Mum, why complain at something that you have caused yourself. Causing this by wanting me to be how your perfect child would be. Well, sorry to say, I am not what you want me to be.
You have been paying attention to yourself so much over the years you have actually forgotten what I am, brushing aside all the bad things I have done, making excuses for me.
I am alright. Living how I want things to be, to do what I want, when I want. This is life, a life that does not consider you in it at all. I can be myself, without being criticised.
Having what I want, instead of someone making choices for me. In actual fact it reminds me of the time you brought me those awful curtains, they just symbolise to me, what you like, I hated them, and the colours, the style I just see your face on them thinking yes these are perfect for me. Yes not me, you, perfect for you.

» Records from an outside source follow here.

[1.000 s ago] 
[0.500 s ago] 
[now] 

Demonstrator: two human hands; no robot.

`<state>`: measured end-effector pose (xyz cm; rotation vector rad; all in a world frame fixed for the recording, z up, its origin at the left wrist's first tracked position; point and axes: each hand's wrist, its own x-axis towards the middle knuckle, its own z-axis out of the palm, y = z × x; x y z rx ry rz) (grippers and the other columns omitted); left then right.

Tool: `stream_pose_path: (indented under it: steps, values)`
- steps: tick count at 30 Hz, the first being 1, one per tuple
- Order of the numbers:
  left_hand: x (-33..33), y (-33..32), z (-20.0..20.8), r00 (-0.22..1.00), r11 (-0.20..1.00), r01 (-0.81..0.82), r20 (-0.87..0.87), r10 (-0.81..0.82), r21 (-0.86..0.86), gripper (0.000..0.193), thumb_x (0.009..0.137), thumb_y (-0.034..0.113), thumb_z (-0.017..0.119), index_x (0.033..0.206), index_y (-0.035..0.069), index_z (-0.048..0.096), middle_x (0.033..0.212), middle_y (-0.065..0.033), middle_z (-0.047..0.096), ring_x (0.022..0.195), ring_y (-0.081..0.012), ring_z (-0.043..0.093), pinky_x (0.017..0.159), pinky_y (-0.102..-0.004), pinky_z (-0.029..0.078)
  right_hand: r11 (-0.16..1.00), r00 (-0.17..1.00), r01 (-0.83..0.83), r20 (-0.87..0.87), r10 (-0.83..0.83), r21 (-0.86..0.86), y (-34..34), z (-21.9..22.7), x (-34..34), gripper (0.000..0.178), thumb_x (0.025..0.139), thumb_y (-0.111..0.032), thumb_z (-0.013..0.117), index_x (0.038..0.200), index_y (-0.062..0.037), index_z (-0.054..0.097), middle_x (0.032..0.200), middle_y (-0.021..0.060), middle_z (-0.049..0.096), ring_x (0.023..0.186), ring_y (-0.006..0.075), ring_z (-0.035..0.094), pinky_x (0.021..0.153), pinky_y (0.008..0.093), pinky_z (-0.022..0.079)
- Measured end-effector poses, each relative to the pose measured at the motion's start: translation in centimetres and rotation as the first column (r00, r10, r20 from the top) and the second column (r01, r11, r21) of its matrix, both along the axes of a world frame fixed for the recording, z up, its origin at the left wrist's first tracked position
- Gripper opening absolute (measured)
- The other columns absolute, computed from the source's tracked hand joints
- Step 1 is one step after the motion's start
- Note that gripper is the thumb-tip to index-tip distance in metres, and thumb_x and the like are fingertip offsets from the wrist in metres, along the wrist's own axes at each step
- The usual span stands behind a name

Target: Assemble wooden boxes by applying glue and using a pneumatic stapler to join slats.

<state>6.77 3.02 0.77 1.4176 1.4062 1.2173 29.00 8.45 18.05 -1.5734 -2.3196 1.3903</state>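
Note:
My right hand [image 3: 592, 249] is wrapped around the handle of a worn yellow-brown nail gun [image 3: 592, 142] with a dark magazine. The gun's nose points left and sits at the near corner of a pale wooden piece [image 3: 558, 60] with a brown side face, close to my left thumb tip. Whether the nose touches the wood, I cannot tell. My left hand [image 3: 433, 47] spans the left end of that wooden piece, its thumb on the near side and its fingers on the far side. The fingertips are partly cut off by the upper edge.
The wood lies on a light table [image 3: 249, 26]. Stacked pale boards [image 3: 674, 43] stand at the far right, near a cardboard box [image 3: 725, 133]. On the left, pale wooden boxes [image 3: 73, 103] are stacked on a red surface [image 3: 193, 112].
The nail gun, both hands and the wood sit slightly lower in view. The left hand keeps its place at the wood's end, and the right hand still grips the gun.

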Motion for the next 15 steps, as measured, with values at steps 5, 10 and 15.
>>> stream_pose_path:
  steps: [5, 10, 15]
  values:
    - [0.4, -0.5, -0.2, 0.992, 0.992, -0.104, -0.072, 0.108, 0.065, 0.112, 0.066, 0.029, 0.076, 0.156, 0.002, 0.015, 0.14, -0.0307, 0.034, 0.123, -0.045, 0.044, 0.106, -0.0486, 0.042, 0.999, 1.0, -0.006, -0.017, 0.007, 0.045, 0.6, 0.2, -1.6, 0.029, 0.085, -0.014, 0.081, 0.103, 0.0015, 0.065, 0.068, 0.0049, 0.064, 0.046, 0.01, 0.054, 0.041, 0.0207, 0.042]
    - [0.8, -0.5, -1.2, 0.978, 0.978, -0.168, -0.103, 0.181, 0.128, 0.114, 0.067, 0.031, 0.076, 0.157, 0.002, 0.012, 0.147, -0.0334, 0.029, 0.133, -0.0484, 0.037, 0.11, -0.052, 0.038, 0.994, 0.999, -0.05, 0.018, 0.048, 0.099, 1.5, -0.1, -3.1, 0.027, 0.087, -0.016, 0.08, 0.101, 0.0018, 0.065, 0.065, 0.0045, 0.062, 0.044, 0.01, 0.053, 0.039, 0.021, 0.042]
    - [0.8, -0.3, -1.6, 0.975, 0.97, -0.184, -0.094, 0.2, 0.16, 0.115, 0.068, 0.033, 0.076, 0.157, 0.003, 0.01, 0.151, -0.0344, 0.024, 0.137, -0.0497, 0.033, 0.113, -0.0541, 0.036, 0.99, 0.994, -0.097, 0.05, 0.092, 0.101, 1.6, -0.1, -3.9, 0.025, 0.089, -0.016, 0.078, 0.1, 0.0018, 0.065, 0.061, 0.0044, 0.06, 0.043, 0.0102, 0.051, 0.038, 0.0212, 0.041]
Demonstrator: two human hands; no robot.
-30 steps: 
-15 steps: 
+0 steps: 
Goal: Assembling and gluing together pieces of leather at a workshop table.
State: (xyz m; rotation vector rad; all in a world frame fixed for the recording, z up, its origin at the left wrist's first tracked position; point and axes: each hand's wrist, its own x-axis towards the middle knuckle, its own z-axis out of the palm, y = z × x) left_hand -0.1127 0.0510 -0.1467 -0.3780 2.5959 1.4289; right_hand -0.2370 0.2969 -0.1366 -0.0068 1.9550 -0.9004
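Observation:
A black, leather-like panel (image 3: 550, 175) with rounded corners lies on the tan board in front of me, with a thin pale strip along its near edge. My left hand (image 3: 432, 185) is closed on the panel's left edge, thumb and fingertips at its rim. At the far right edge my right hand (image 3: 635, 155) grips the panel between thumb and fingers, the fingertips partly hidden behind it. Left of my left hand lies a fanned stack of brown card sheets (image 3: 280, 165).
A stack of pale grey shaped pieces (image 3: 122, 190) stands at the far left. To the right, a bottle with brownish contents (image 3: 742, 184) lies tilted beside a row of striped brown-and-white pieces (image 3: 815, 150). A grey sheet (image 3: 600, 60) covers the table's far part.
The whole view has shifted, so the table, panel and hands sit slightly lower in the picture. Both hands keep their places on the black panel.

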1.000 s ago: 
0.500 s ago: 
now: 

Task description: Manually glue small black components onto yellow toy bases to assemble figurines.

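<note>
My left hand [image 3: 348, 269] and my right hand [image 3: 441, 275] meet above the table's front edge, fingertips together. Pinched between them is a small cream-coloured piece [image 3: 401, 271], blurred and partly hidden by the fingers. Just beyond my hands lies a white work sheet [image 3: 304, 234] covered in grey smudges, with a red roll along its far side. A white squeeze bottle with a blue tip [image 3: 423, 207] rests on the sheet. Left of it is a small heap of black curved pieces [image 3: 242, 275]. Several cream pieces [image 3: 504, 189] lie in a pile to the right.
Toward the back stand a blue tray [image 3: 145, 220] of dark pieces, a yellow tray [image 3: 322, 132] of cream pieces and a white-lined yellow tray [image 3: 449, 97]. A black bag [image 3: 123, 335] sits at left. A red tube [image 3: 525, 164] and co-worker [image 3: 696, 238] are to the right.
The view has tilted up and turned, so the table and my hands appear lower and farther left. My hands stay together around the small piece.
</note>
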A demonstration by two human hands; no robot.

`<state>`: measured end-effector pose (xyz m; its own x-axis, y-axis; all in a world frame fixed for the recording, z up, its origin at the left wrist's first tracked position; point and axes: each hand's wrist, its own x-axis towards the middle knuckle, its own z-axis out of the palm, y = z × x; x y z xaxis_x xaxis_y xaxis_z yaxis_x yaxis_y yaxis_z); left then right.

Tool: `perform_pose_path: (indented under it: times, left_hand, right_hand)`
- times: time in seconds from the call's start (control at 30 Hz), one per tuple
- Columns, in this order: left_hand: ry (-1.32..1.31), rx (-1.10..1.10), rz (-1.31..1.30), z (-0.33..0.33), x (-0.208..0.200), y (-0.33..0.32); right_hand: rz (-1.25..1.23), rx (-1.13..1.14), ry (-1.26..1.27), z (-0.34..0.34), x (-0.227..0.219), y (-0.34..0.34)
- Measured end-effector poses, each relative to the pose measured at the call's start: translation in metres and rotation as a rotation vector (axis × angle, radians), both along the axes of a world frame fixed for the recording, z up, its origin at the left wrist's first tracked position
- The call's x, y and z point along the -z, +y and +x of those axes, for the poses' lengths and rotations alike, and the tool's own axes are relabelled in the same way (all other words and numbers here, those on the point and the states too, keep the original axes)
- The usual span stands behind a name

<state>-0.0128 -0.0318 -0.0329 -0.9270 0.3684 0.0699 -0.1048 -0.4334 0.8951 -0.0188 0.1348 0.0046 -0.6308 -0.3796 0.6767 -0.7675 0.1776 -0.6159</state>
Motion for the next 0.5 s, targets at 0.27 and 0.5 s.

Just think to yourself that we do not have the same tastes in life.
You just want to have everything going right. So you can make the family look good. So that whenever anybody comes round, they can comment on how, “you are the perfect family”. To make people jealous of what you want us to have, but we have not got it. You just want the family with a hard working father with a good job and income, Perfect mother with a good job and who keeps the house tidy and brings up the children to be well behaved and good mannered. With a child who does well at school, always polite and stays out of trouble, you would love that. You have got the father and the mother the child is a bit different, it is me and I am who I am, I do not put a happy face on just cause you want me to and I will express me feelings how I want to.
I am feeding myself alright I have a job and people are treating me with respect where I am now, like an adult, how people should be at my age. I feel responsible now, like I have a meaning in life. I am not into prostitution, and I can not believe you even fought that I would consider that path. Guess you just do not know me that well. I have got new friends now so I hope you are happy, what you have made me do, I have changed my lifestyle around. I am independent now, and happy if you saw me you would be proud but I do not want to see you, you just hurt me with thinking I am a failure all the time. Thinking I can not do anything and making me feel my life was worthless?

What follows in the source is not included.